_Work instructions:_ Go through the records below and copy out every line that contains the word "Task".

[Supplied data]

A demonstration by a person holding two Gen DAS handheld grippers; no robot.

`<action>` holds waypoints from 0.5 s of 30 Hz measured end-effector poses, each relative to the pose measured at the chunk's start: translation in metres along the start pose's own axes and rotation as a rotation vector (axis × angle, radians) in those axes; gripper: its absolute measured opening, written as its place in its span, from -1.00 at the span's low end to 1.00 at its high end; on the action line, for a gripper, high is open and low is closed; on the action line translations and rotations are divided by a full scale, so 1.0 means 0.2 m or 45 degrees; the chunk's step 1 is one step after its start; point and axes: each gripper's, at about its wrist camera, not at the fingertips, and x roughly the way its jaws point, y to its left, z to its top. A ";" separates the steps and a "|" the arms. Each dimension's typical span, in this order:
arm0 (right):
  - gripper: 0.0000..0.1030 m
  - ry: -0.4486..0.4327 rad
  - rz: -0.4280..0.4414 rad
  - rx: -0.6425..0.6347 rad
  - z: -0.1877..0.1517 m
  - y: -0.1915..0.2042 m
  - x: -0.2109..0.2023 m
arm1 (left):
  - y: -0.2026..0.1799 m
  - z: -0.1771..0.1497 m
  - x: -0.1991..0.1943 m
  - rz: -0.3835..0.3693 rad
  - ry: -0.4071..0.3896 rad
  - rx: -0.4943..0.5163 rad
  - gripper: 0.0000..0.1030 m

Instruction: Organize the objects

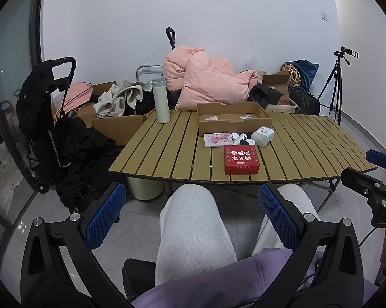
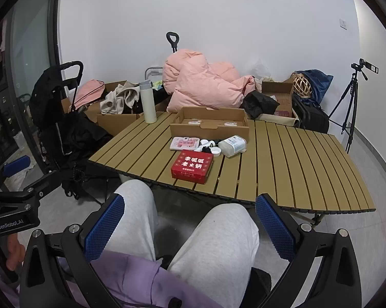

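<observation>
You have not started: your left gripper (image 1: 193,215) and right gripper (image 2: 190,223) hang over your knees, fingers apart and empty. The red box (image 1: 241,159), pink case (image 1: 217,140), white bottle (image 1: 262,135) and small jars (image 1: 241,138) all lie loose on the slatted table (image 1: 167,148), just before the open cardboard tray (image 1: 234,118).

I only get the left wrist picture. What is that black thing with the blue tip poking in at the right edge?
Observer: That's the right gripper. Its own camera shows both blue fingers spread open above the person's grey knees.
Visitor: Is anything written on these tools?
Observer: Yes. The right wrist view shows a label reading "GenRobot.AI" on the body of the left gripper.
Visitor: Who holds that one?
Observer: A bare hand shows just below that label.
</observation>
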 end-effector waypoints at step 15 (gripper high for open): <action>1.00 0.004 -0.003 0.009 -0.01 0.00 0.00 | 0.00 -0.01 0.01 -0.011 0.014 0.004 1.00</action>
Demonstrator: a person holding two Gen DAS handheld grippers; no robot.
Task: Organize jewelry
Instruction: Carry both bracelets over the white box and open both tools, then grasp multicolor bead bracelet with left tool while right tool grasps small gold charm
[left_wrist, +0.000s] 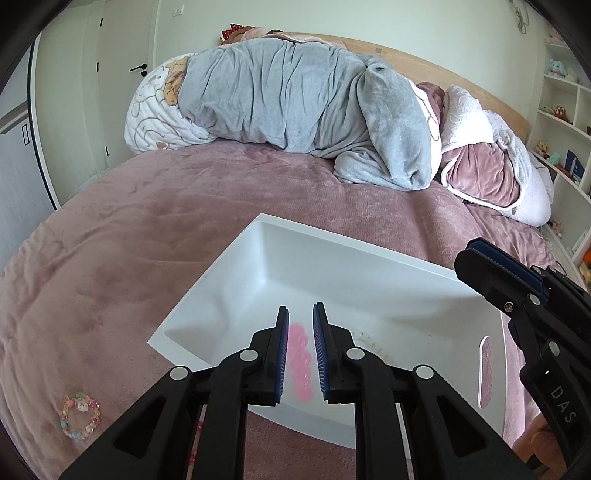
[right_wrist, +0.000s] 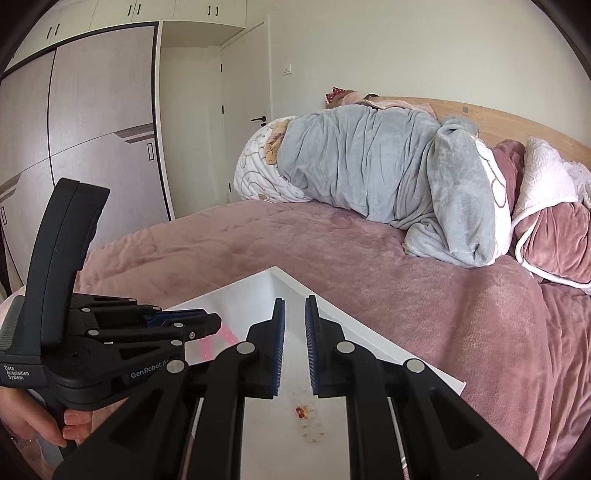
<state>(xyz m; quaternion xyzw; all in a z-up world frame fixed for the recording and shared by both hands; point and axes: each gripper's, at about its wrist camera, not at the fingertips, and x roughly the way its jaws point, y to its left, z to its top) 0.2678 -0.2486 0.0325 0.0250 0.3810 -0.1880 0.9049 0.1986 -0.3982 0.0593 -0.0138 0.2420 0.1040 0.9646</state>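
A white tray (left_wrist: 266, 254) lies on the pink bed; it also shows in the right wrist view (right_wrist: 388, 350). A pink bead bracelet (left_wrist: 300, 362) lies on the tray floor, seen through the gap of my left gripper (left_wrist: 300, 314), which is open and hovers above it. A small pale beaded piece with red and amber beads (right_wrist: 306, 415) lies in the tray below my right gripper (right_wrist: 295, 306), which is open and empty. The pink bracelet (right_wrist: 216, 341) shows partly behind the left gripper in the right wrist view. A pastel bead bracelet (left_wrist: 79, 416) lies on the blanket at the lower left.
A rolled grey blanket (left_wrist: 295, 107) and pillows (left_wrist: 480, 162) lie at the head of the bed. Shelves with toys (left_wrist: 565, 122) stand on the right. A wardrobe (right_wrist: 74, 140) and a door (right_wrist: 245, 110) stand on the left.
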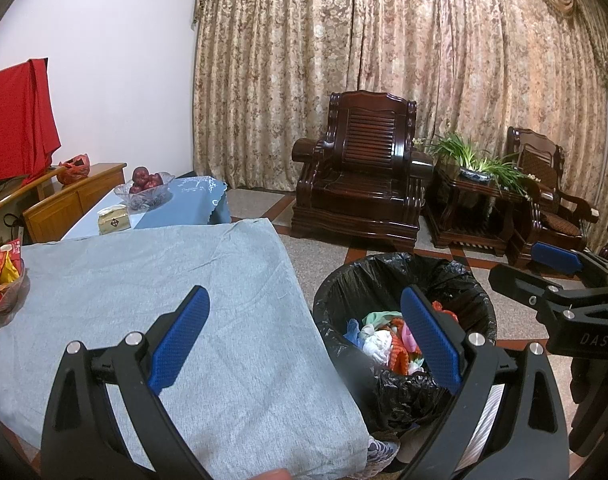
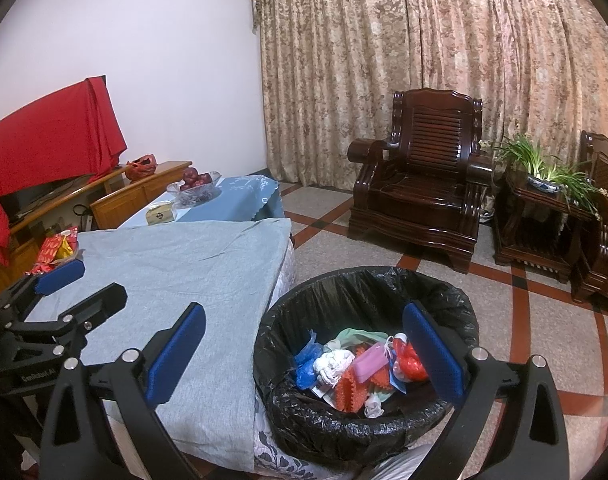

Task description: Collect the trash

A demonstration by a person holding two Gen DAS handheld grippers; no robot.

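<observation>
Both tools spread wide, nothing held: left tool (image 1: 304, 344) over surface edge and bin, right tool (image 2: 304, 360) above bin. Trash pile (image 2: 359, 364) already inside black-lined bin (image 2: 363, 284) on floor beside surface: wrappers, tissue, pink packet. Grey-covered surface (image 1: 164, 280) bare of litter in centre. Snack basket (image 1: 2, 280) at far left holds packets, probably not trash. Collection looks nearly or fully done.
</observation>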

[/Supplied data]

_Answer box:_
Task: Organize jewelry
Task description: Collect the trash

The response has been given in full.